_Aim of the exercise:_ The listing below contains a span that opens with the line containing "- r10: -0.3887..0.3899" and closes with the line containing "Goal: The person". Return that span exactly.
START Supplied material
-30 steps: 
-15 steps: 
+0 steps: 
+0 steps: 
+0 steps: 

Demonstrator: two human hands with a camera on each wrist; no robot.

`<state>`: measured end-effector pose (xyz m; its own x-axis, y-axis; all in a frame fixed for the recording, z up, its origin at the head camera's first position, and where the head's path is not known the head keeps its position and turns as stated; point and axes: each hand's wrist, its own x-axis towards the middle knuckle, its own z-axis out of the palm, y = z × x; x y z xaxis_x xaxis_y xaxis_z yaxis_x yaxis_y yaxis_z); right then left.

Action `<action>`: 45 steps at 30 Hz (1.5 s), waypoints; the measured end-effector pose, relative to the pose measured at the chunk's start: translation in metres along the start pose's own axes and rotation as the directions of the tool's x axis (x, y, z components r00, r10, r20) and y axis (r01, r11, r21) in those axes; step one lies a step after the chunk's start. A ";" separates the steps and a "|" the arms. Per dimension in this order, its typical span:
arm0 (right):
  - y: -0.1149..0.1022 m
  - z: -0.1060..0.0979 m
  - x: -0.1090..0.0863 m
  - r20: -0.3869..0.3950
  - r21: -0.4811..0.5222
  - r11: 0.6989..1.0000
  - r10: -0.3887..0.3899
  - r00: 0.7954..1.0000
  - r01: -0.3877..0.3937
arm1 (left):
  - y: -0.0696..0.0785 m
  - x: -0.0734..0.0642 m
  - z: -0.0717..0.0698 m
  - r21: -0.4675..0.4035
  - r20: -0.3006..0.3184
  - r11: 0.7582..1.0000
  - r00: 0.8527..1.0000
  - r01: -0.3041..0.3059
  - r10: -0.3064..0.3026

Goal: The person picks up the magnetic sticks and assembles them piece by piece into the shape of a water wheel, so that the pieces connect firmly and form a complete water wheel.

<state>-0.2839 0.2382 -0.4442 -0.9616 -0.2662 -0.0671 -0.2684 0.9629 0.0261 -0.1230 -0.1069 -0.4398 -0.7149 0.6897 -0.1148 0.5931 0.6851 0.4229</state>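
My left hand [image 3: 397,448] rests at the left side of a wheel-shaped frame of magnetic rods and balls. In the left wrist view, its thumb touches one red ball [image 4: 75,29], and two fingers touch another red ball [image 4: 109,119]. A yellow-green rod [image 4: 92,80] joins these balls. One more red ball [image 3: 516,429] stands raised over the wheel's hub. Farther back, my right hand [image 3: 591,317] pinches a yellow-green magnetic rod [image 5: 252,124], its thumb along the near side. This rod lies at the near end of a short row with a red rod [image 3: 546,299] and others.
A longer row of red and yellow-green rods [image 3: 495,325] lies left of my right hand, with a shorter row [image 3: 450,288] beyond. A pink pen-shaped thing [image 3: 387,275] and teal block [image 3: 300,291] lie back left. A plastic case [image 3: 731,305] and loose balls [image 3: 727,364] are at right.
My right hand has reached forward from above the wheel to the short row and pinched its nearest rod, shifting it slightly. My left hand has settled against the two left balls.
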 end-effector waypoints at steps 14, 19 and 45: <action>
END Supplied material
_Output for this task:_
  - r10: -0.3887..0.3899
  - r00: 0.7954..1.0000
  - r01: -0.3877..0.3937
arm1 (left):
  - y: -0.0696..0.0785 m
  - x: -0.0734..0.0642 m
  - z: -0.0717..0.0698 m
  - r21: -0.4675..0.4035
  - r20: -0.3006..0.3184
  - r11: 0.7582..1.0000
  - r00: 0.8527..1.0000
  - r01: -0.3041..0.3059
  - r10: -0.3064..0.3026

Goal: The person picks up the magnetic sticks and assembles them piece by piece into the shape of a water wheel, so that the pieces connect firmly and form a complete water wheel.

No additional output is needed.